The Minister of Local Government tells the population to ”make babies”, this in a country with 90% unemployment and where very few of the country’s 300 000 annual school and college graduates ever find jobs.

“Where else in the world would the Minster of Energy blame the Meteorological Department for the country’s energy crisis?” declares Cathy. Apparently “wrong predictions” were responsible for the government’s failure to plan against the low water levels in the Kariba Dam.

“Where else would the Vice President of a country stay in a luxury 5-star hotel for over 290 days with his family because ‘suitable accommodation’ has not yet been provided for him? This in a country that is broke and has an external debt of over US$ 7 billion and an internal debt of over US$ 9 billion.” (Yes, the currency is in US dollars due to the collapse of the Zimbabwean currency.)

THE STAFF OF LIFE

“People queue from as early as 5 am on weekday mornings outside a local bakery. They want to buy the cheap bread – breakages, damaged loaves or misshapen loaves, below standard loaves. The cheap bread is 50c a loaf.”

“Electricity suppliers ZESA publish schedules of ‘load shedding’ indicating which times of day will be without power. The schedules are a complete waste of time because they are not adhered to. The cuts never last for the stipulated six to twelve hours – they last for seventeen or eighteen hours. For people who are trying to make a living from home doing things like baking, sewing, welding or printing, it’s impossible to keep going. In October 2015 the government’s solution to the power crisis was an announcement that all mining companies and other big industries must reduce their electricity consumption by 25% with immediate effect. Another ‘solution’ is to ban electric geysers. Will they ban water taps next?” asks Cathy.

Some children were stung by bees. The nurse at the local government clinic had nothing to treat the victims with: no pain killers, no anti inflammatories, no anti histamine. The nearest provincial hospital 14 kilometers away had had no electricity for 13 hours. By the light of a single candle, the nurse checked out the children but there was no medication to treat these casualties. A prescription was written out and the group with the children was told to go and source the injections themselves in town. The group went out into the darkness. They needed $30 to buy the medication. Someone rescued them, and a week later, one of the children regained consciousness.

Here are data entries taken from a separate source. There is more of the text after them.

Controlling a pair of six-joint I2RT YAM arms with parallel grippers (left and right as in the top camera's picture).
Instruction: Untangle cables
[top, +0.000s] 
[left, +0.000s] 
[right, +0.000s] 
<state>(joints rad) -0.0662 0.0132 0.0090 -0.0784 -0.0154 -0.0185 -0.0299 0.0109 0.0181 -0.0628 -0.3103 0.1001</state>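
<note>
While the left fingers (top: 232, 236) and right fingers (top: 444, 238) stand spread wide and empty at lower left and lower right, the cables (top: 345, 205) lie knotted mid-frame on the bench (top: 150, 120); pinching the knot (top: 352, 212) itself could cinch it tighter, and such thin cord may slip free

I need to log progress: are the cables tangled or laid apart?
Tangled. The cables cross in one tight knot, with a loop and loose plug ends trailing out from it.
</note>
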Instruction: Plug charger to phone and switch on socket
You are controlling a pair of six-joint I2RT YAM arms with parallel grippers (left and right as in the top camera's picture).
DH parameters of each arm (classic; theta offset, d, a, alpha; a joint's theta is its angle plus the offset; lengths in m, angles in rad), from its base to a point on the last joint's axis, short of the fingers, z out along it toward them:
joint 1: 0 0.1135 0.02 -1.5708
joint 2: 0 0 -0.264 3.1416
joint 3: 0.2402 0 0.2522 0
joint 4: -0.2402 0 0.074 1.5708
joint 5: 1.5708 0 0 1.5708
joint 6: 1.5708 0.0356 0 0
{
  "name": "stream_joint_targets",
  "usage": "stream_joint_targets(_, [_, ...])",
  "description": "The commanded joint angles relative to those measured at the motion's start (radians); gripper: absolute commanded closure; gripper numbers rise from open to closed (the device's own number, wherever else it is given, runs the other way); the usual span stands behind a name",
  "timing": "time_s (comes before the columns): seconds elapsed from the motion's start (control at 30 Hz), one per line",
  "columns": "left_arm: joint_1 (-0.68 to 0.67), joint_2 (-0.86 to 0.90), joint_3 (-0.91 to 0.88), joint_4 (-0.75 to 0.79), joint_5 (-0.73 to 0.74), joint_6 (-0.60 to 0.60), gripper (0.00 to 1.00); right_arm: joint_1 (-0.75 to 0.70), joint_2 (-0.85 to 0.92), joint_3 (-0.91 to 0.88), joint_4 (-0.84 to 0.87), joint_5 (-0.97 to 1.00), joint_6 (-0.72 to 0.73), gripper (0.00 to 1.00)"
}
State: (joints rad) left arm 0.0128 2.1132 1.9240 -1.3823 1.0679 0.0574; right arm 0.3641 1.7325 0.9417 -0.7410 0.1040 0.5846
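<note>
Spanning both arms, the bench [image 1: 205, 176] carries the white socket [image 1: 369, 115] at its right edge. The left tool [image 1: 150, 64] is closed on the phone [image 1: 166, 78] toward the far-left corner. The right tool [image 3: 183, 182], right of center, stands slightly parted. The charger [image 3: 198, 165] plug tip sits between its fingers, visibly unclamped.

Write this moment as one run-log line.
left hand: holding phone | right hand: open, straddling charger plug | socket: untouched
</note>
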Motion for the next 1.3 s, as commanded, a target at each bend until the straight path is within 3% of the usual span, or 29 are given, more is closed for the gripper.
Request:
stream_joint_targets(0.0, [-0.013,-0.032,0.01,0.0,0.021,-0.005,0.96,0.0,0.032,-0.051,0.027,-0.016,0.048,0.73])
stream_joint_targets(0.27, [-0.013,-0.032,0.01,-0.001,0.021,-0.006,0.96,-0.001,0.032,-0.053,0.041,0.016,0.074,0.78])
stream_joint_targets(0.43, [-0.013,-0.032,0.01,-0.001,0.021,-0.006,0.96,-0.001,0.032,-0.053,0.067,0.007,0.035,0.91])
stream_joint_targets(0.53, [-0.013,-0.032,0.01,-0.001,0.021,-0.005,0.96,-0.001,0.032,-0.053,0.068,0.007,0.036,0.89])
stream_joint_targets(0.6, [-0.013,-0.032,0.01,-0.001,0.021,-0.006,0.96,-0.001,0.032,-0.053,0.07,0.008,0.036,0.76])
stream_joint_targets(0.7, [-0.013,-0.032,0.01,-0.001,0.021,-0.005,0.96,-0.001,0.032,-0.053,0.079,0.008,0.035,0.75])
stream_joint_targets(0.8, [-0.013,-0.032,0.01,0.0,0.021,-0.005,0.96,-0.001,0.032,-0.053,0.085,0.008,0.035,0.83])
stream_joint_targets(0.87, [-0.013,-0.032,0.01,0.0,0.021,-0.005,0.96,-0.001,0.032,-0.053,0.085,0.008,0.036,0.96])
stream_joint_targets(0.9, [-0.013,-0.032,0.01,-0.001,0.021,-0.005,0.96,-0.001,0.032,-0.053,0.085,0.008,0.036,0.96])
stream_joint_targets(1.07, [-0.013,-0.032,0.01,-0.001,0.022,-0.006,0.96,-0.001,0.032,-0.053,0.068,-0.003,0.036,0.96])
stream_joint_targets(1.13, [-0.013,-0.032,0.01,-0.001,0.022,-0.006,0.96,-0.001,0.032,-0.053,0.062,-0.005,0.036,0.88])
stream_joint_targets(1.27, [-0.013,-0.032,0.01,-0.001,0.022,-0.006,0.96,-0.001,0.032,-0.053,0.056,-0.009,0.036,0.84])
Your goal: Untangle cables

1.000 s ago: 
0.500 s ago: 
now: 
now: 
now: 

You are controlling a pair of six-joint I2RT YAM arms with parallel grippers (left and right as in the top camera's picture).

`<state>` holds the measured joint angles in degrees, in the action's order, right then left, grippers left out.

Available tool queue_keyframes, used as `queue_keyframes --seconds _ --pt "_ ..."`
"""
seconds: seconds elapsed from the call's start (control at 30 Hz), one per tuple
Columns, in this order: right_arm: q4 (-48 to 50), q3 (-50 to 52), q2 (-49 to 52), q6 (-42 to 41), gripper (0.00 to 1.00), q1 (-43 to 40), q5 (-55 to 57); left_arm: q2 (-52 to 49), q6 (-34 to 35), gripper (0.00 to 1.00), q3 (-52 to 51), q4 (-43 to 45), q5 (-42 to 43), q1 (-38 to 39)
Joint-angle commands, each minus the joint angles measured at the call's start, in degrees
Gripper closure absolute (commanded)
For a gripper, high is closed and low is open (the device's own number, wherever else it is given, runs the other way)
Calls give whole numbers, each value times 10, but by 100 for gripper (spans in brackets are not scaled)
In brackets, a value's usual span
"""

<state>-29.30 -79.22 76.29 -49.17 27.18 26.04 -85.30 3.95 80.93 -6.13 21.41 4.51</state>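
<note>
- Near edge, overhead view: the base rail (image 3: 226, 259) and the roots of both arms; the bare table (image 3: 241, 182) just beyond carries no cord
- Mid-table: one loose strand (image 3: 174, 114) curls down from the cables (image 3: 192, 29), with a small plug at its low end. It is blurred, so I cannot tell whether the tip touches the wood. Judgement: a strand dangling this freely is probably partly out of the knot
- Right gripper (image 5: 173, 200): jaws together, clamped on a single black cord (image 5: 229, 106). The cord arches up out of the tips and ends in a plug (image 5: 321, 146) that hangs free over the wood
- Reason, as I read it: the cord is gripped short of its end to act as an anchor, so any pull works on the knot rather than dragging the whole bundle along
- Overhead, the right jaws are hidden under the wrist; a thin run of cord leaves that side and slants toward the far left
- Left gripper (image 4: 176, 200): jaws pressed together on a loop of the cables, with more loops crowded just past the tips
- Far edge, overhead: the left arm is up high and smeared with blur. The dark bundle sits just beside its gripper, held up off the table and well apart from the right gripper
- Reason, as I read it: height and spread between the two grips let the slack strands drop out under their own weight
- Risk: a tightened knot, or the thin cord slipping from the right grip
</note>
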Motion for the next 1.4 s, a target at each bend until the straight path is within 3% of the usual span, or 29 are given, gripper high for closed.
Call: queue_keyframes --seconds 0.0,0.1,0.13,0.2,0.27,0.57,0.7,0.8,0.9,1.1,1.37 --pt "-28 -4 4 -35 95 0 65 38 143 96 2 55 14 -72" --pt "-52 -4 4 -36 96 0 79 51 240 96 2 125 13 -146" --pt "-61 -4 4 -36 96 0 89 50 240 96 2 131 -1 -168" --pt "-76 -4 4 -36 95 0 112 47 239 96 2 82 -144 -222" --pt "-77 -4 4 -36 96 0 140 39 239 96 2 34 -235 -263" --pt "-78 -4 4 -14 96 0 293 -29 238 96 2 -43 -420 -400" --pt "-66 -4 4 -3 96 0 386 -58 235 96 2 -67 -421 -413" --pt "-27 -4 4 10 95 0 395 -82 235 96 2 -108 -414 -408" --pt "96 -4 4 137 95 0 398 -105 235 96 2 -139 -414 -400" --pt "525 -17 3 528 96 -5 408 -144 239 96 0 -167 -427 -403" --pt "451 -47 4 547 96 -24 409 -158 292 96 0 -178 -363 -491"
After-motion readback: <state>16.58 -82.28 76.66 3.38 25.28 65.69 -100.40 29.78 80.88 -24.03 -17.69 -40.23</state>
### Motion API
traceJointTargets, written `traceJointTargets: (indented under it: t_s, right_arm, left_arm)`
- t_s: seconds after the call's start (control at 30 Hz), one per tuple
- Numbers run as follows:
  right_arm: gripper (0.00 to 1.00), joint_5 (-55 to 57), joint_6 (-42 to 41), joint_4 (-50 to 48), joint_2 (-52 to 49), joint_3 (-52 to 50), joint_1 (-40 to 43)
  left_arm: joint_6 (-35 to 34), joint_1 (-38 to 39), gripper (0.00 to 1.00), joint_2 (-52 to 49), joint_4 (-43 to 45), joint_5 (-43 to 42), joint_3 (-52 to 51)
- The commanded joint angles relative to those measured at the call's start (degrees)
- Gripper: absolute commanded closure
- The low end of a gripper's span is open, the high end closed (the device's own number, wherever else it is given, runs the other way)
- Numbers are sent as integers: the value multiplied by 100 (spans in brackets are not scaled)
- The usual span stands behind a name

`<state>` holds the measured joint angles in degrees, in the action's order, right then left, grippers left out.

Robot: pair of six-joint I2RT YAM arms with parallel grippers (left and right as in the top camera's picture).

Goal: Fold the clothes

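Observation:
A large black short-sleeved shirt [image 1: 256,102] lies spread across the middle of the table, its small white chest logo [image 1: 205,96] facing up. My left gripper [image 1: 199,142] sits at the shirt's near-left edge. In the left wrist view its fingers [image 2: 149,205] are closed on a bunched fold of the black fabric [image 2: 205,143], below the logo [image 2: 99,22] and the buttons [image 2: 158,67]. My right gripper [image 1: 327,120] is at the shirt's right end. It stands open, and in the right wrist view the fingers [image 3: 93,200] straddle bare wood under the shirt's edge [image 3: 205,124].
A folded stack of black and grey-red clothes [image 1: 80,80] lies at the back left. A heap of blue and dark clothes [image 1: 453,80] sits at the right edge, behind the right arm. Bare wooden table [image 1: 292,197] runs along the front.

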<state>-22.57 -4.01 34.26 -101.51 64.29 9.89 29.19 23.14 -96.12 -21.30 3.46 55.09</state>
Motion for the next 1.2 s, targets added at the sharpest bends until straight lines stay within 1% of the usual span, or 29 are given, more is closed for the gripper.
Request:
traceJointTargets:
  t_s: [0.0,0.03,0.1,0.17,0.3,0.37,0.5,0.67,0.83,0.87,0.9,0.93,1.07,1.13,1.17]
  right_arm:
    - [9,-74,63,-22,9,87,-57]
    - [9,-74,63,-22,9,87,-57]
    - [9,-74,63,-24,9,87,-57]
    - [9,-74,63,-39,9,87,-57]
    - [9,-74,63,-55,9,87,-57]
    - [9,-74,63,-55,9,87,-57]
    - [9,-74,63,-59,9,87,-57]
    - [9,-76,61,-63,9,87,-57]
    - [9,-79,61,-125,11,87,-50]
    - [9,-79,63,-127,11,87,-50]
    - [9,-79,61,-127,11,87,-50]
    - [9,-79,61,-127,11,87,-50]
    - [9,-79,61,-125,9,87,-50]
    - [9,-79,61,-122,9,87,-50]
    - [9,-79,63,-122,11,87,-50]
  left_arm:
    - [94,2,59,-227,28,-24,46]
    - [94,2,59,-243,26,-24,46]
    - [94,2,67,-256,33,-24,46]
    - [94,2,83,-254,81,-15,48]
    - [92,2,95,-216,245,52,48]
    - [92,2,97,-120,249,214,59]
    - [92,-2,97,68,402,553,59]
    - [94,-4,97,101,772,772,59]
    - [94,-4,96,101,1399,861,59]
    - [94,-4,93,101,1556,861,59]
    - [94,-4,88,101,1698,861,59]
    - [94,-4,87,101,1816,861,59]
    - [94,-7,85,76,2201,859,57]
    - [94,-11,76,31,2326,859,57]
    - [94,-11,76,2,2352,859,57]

Five days later in his State of the Nation speech, President Mugabe said Zimbabwe’s health sector was growing thanks to help from the Chinese.

In the meantime, dustbins have not been collected for five months. Street lights haven’t worked for eleven years. High grass grows unchecked on the verges. Blocked storm drains and piles of garbage dumped on the roadside highlight the parlous state of local ‘government’.

Economist John Robertson estimates that only 700 000 people in Zimbabwe are in formal employment and half of those employed are in the civil service, this in a country of 14 million people.